Concrètement, pour un budget contenu, vous pouvez orienter vos choix vers :
- De beaux objets du quotidien (carnets haut de gamme, stylos de qualité, accessoires de bureau design), qui paraissent premium sans être hors de prix.
- Des expériences ciblées (ateliers, dégustations, visites), parfois plus mémorables qu’un objet de forte valeur faciale, tout en restant fiscalement justifiables.
- Des cadeaux personnalisés, qui valorisent la relation (gravure, message sur mesure) davantage que la seule étiquette de marque.
Votre rôle peut aussi consister à alerter la direction sur le risque de dissonance : une entreprise qui affiche un discours de sobriété ou de responsabilité peut difficilement offrir des cadeaux d’affaires excessivement luxueux, au risque de brouiller son image auprès des clients… et de mettre ses équipes mal à l’aise.
Trouver votre propre ligne d’équilibre
Entre les exigences implicites d’un univers très luxe et votre réalité économique, la clé est de définir votre propre ligne rouge : ce qui est acceptable comme investissement professionnel et ce qui devient une pression injuste.

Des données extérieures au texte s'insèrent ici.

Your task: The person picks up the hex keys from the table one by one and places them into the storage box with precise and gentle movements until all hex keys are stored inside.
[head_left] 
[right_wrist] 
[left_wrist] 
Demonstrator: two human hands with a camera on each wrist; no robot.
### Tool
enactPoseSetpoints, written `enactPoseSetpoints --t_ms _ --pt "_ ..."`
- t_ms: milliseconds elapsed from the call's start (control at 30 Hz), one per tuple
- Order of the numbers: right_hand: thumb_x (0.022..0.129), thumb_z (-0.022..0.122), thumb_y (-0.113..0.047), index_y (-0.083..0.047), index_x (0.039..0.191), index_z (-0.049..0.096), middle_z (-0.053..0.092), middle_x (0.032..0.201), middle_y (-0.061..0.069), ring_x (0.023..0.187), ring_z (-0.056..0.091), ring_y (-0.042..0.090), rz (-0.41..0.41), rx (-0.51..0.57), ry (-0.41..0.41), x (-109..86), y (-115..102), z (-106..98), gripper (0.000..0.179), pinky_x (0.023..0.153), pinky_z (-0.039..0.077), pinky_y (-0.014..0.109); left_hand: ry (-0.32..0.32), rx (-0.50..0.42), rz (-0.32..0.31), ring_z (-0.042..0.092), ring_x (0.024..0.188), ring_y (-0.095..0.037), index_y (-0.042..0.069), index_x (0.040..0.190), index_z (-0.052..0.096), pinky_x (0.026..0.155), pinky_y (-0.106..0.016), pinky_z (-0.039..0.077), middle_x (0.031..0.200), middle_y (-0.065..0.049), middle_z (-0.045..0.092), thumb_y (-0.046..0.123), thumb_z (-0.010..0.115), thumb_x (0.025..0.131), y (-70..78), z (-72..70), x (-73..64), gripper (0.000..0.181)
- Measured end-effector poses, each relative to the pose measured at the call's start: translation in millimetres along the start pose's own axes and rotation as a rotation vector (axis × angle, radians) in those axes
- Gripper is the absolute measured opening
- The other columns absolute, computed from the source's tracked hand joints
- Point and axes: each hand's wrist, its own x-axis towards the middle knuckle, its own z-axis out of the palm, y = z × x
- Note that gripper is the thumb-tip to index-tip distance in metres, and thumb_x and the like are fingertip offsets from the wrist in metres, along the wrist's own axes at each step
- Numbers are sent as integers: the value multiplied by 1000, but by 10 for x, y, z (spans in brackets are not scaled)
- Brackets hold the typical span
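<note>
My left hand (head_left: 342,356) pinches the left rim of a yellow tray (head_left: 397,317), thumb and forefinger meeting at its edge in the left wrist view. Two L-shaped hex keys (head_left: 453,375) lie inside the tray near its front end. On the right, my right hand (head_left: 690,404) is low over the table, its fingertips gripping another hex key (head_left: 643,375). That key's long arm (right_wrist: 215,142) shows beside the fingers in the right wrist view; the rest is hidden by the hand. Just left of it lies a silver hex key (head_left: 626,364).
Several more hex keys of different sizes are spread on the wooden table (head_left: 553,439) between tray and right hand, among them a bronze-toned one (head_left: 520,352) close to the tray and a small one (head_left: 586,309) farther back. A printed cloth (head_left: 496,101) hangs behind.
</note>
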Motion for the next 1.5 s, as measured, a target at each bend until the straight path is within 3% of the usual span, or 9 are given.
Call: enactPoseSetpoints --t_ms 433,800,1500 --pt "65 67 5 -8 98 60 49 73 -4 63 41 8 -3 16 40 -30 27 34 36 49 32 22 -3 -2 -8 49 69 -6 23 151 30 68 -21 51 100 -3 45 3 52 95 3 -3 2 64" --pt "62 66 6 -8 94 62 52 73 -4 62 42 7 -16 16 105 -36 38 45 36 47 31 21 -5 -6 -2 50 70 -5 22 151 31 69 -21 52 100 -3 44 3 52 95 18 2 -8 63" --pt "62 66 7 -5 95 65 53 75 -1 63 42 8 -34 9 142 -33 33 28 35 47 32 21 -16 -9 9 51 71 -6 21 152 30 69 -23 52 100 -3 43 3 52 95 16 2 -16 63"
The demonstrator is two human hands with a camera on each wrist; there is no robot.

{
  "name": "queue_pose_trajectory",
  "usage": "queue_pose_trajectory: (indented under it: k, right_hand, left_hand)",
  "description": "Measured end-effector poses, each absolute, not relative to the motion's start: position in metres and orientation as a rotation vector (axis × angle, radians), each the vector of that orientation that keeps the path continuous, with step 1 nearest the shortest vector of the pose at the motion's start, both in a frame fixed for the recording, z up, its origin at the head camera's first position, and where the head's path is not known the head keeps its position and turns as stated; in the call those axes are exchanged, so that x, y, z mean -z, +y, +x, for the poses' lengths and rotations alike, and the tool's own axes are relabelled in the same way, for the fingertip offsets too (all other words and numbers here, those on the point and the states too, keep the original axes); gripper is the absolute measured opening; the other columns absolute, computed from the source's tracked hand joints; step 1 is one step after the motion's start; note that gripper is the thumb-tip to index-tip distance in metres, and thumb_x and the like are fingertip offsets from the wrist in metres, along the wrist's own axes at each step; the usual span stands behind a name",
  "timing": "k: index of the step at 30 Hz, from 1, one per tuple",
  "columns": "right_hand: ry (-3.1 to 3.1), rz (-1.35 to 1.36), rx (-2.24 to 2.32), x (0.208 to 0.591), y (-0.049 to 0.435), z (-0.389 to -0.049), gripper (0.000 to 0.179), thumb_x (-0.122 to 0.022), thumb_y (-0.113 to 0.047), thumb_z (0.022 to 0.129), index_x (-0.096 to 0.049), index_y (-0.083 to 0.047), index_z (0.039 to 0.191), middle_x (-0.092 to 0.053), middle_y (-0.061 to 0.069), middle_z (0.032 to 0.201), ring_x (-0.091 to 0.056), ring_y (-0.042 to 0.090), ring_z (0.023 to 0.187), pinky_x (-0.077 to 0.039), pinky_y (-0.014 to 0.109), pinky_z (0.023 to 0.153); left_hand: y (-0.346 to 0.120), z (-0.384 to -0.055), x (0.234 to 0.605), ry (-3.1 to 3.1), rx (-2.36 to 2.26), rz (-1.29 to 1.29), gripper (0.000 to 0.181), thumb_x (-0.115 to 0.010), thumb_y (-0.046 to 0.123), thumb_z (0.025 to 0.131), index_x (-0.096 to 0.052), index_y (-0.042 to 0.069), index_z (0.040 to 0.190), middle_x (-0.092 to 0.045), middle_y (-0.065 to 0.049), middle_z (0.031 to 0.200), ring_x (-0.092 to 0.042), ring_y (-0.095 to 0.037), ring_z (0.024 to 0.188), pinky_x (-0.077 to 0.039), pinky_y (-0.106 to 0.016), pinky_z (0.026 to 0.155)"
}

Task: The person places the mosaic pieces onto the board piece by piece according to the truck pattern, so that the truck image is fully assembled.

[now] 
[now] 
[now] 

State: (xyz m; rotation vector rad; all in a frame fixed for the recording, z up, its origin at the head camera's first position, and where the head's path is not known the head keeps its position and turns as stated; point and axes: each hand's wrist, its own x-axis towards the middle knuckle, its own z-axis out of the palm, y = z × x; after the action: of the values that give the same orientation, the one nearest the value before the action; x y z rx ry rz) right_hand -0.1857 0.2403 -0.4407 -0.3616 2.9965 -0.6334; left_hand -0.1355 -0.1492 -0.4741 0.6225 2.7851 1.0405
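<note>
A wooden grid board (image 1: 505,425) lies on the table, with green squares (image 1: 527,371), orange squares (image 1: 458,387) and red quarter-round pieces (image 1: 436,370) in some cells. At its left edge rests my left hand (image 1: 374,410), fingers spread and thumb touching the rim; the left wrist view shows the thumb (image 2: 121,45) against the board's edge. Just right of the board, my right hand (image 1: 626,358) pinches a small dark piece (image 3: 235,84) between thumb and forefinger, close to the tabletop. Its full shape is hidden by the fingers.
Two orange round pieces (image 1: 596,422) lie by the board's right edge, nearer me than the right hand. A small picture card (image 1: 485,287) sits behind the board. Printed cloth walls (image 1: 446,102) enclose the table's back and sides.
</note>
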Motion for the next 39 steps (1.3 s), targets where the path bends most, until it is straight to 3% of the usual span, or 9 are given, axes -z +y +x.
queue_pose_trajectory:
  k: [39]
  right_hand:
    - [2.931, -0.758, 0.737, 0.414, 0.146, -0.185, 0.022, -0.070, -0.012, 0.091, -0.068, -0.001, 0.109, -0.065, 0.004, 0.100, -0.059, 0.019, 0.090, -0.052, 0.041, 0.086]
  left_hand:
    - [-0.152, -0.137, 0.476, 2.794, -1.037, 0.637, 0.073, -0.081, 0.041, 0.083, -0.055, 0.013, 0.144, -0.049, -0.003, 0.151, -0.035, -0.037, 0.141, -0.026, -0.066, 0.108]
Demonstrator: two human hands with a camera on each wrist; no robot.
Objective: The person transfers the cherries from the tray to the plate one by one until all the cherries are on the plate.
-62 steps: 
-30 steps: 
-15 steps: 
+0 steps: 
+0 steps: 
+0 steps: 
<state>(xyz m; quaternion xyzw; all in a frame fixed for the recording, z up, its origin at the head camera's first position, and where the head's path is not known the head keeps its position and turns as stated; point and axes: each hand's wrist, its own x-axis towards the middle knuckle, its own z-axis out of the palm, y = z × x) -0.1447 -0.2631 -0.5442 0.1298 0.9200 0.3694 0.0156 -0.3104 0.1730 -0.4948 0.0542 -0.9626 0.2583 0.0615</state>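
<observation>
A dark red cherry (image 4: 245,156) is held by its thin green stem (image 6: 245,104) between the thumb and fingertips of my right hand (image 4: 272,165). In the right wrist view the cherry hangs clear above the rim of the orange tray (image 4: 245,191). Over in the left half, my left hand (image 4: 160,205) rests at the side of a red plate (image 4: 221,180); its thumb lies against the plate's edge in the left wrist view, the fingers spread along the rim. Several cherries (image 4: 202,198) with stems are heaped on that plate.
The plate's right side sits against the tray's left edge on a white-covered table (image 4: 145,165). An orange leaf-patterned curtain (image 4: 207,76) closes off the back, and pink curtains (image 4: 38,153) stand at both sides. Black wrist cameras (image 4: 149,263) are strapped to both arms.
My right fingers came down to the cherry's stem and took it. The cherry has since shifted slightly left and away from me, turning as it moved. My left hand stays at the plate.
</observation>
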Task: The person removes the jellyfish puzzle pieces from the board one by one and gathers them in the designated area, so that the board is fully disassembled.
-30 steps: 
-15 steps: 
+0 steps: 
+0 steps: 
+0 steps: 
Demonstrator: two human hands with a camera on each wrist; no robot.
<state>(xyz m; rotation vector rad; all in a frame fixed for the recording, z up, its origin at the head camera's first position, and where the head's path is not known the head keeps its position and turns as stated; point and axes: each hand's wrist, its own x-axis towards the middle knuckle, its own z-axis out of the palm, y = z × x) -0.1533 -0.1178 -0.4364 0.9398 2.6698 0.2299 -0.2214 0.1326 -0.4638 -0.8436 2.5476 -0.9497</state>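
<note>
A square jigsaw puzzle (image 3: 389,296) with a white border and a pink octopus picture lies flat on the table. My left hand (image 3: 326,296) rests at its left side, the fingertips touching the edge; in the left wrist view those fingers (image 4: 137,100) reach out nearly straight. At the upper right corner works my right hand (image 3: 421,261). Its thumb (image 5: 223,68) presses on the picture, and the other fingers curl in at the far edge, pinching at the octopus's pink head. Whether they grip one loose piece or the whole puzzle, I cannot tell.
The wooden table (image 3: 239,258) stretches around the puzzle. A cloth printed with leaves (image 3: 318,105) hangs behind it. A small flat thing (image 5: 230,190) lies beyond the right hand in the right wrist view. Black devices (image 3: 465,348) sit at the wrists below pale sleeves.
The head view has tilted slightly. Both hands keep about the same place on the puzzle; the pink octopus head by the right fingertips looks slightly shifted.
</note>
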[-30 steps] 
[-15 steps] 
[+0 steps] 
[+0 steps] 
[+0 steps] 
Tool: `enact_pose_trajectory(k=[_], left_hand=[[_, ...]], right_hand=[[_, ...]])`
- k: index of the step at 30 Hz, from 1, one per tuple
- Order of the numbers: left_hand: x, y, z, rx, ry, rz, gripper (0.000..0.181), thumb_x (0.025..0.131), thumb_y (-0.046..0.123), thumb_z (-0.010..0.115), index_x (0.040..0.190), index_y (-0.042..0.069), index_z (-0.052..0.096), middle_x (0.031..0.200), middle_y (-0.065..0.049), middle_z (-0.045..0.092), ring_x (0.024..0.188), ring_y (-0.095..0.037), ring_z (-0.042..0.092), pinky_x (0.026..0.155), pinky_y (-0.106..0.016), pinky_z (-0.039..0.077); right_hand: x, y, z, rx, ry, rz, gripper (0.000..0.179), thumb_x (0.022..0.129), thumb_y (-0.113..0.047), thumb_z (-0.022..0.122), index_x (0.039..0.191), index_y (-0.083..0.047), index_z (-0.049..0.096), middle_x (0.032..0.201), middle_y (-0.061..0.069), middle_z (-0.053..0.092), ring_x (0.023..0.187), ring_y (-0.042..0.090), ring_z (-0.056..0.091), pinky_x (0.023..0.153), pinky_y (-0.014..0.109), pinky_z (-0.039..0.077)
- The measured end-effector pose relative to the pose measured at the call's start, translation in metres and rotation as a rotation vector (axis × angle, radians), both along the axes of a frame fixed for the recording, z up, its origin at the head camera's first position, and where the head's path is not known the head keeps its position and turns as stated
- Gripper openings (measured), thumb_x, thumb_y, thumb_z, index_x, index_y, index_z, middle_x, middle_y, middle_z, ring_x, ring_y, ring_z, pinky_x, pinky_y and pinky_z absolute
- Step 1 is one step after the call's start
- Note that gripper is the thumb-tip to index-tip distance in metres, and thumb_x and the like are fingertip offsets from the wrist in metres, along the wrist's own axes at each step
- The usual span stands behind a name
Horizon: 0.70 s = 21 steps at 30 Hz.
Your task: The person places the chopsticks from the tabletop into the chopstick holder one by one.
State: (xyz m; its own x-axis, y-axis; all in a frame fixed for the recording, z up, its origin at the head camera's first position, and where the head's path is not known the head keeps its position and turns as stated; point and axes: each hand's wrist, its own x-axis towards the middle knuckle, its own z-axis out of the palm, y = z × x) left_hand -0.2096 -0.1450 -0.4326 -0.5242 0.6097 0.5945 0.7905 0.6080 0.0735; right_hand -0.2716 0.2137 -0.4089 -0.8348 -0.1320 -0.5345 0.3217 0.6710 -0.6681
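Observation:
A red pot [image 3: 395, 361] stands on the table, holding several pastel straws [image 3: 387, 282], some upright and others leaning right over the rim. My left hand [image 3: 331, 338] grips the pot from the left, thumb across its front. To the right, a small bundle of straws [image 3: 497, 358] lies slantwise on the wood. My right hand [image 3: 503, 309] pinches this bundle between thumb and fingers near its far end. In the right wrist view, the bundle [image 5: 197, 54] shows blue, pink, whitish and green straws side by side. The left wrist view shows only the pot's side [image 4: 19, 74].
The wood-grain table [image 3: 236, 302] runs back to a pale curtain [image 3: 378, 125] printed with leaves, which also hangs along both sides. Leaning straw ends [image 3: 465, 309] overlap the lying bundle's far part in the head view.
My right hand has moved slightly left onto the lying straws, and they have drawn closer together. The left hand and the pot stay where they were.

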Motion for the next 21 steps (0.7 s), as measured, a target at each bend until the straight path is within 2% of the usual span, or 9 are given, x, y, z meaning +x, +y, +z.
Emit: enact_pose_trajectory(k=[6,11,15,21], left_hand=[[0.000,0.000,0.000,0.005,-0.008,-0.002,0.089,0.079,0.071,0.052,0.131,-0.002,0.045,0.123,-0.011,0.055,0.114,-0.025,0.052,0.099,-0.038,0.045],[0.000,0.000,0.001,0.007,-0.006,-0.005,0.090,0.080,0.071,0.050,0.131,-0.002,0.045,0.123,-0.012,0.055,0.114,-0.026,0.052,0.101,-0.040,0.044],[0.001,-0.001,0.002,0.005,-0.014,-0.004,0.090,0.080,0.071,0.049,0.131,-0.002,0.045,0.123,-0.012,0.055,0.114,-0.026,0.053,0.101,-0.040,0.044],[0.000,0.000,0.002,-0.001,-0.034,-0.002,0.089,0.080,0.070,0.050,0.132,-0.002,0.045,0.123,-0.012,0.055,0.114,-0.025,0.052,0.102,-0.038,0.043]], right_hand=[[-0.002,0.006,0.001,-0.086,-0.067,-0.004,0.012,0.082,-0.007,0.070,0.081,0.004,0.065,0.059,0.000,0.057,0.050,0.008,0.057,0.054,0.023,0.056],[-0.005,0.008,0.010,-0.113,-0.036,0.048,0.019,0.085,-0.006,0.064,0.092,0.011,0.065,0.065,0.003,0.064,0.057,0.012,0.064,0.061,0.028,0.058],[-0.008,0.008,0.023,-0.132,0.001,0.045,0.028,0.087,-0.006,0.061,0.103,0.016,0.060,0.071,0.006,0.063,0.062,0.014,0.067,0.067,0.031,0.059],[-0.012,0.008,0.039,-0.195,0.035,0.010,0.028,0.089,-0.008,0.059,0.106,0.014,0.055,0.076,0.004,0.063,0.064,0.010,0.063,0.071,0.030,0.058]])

Vous pouvez en parler avec votre manager ou les RH lorsque certaines attentes vous semblent disproportionnées (tenues très coûteuses, participation à des événements non pris en charge, cadeaux d’affaires « hors norme »).
En tant qu’assistant(e), vous êtes au cœur de cette tension : vous représentez l’entreprise auprès de clients exigeants, tout en vivant avec un budget souvent éloigné de celui des personnes que vous côtoyez. En comprenant les règles juridiques, les usages vestimentaires et les cadres fiscaux des cadeaux, vous gagnez toutefois des marges de manœuvre pour jouer pleinement votre rôle, sans vous laisser aspirer par une surenchère de luxe que vous ne devriez ni financer ni subir.